Investopedia· 2026-02-17 20:05
Core Insights - General Mills has reduced its full-year sales and earnings forecast due to a challenging consumer environment, expecting organic net sales to decline between 1.5% and 2% this year, compared to a previous forecast of up to 1% growth [1][1] - Adjusted earnings per share are anticipated to decrease by 16% to 20%, a revision from the earlier estimate of a 10% to 15% decline [1][1] Company Performance - Shares of General Mills fell by 8% in late trading following the announcement of the revised forecasts [1][1] - The decline in General Mills' stock reflects broader pressures in the packaged food sector, with competitors like Mondelez International, Kraft Heinz, and Campbell's also experiencing stock drops of 5% to over 7% [1][1] Consumer Trends - The company attributes the decline in sales to weak consumer sentiment, heightened uncertainty, and significant volatility affecting consumer purchasing patterns [1][1] - Low- and middle-income consumers are particularly impacted by inflation and reduced government benefits, leading them to seek discounted products rather than purchasing at full price [1][1] - A recent survey indicated a 20-point gap in consumer sentiment between those with stock holdings and those without, highlighting the financial strain on lower-income groups [1][1]

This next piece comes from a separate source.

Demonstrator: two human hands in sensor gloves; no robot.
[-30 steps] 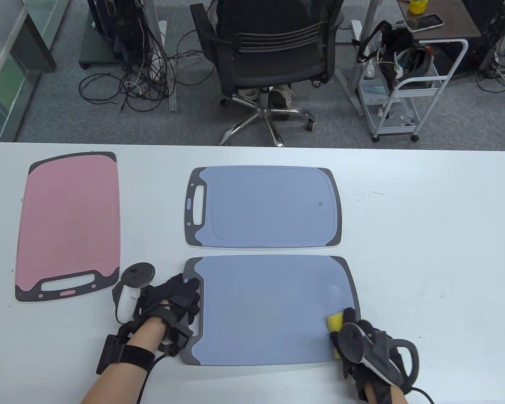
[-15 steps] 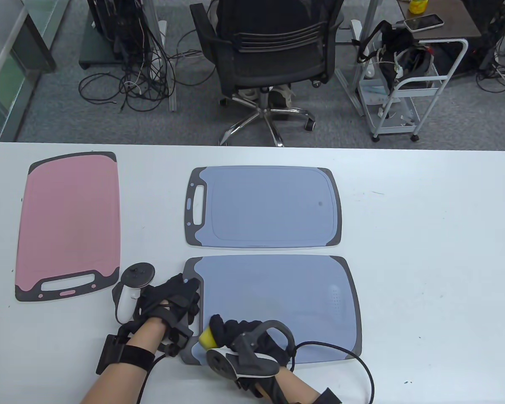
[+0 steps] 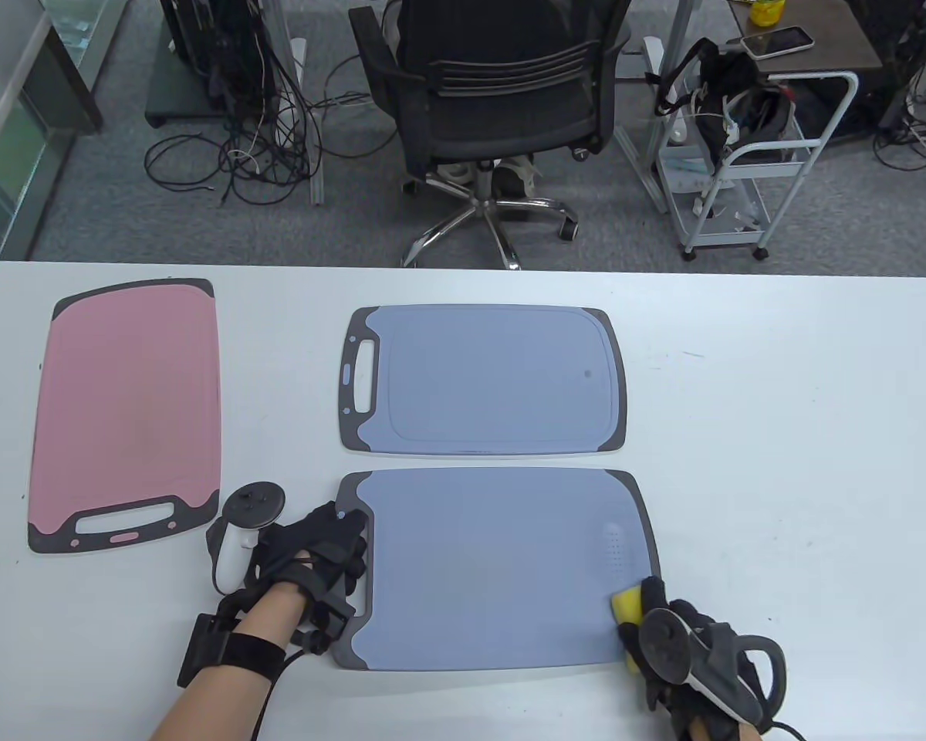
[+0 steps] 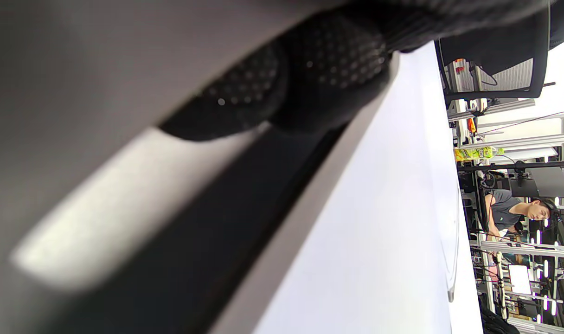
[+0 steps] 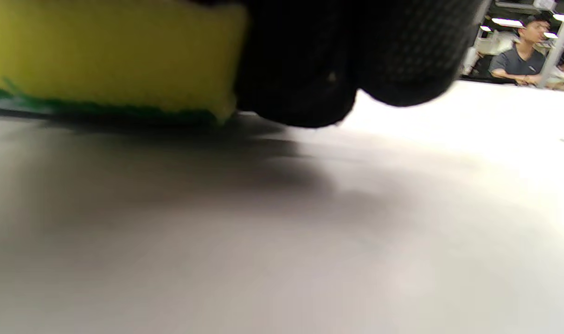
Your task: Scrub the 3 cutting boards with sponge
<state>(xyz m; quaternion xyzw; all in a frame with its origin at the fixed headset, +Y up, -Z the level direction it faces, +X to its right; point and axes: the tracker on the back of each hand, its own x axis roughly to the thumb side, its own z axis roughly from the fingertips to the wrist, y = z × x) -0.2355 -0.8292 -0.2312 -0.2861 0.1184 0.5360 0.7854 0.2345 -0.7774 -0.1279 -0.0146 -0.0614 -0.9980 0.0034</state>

Cheerios maker says cost of living, housing expenses changing way consumers spend
Fox Business· 2026-02-17 18:10
Core Viewpoint - General Mills has reduced its annual sales and profit forecasts due to weak consumer sentiment and a shift towards healthier, lower-cost food options impacting demand for packaged products [1][9]. Group 1: Sales and Profit Forecasts - The company now expects annual sales to decline by 1.5% to 2%, a revision from its previous forecast of a decline of 1% to an increase of 1% [11]. - General Mills anticipates that annual adjusted operating profit and adjusted earnings per share will fall by 16% to 20% in constant currency, compared to the earlier outlook of a 10% to 15% decline [13]. Group 2: Consumer Behavior and Market Trends - Weak consumer sentiment, heightened uncertainty, and significant volatility have negatively impacted category growth and altered consumer purchasing patterns, leading to a slower recovery in volume and higher costs than expected [2]. - The shift in consumer preferences towards healthier options and the increased use of GLP-1 weight-loss drugs are further pressuring demand for packaged foods [3][6]. - Economic pressures are causing lower- and middle-income consumers to focus more on value, reshaping their spending patterns [6][7]. Group 3: Competitive Landscape - General Mills faces growing competition in the protein options market, which is affecting its product lines, including its own protein cereals [5]. - Other companies in the industry, such as PepsiCo, have responded to consumer backlash by cutting prices on core brands, indicating a trend towards value offerings [9].